エルザ・モランテは、第二次世界大戦を背景にした大河小説『歴史』で知られる、20世紀イタリアを代表する女性作家です。

エルザ・モランテ(Elsa Morante、1912〜1985年)は、イタリアローマ生まれの小説家、詩人です。独学で文学を習得し、1941年に短編集でデビューしました。作家アルベルト・モラヴィアと結婚し、二人のローマ文壇での活動は互いに大きな刺激を与え合いました。

初期長編『アルトゥーロの島』(1957年)は、南イタリアの離島を舞台に少年の成長を詩的な文体で描いた作品で、イタリアの権威ある文学賞「ストレーガ賞」を受賞し、作家としての評価を確立しました。

最大の代表作は大河小説『歴史(La Storia)』(1974年)です。第二次世界大戦中のローマを舞台に、半ユダヤ人の未亡人教師イダとその息子ウーゾッポの過酷な運命を描いた作品で、戦争・ファシズム・貧困が民衆の日常をいかに蹂躙するかを圧倒的なリアリズムで描いています。発表と同時にベストセラーとなり、イタリア国内外で高い評価を得ました。歴史の大きな流れに翻弄される名もなき人々への深い共感が、作品全体を貫いています。

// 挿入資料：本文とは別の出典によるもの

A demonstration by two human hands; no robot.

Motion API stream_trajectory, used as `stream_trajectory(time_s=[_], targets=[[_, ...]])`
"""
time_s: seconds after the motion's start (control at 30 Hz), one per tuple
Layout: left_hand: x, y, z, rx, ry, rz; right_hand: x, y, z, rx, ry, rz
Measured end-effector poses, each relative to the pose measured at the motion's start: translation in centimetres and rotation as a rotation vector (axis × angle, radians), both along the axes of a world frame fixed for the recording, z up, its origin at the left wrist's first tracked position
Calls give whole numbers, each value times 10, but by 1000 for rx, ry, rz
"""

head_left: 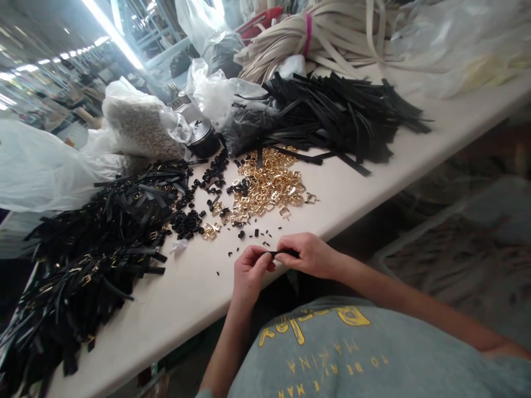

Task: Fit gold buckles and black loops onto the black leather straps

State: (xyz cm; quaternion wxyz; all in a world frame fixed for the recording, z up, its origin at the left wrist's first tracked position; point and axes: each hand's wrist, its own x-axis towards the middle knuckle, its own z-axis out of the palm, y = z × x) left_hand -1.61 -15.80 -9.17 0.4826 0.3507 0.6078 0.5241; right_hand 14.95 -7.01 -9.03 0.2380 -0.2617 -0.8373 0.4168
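My left hand (250, 272) and my right hand (309, 254) meet at the table's near edge, both pinched on one short black strap (281, 254) held between them. Just beyond my hands lies a heap of gold buckles (267, 188) with small black loops (188, 221) scattered to its left. A large pile of black straps with buckles (83, 260) spreads at my left. Another pile of plain black straps (332, 116) lies farther back.
The pale table (194, 287) runs diagonally. Clear plastic bags (141, 127) and a bundle of cream straps (307, 38) stand at the back. A round black tin (204, 138) sits by the bags. Floor and a crate lie to the right.
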Motion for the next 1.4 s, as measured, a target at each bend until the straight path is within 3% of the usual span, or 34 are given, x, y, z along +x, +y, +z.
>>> stream_trajectory(time_s=[0.17, 0.33, 0.53, 0.73, 0.9, 1.03, 1.17, 1.4], targets=[[4, 8, 6, 5, 24, -15, 12, 4, 2, -52, -27, 27], [3, 20, 7, 69, 27, 12, 16, 8, 3, -119, 82, -26], [12, 30, 8, 59, 55, -44, 19, 9, 2, -208, 154, -38], [15, 50, 9, 63, 116, -152, 30, 11, -4, -136, 195, -184], [2, 97, 6, 85, 488, -225, 43, 27, -12, -241, 323, -414], [2, 128, 8, 26, 857, -364, 49, 37, -19, -361, 383, -429], [8, 137, 14, 72, 1120, -483, 50, 39, -19, -371, 371, -411], [14, 135, 22, 35, 1173, -540, 51, 41, -16, -377, 355, -392]])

晩年の長編『世界の驚異(Aracoeli)』(1982年)も高く評価されており、モランテはイタリア現代文学における最重要の作家の一人として位置づけられています。

使い方・例文

「イタリア文学の戦争文学を研究するゼミで、エルザ・モランテの『歴史』は必ず議論のテーブルに上がります」。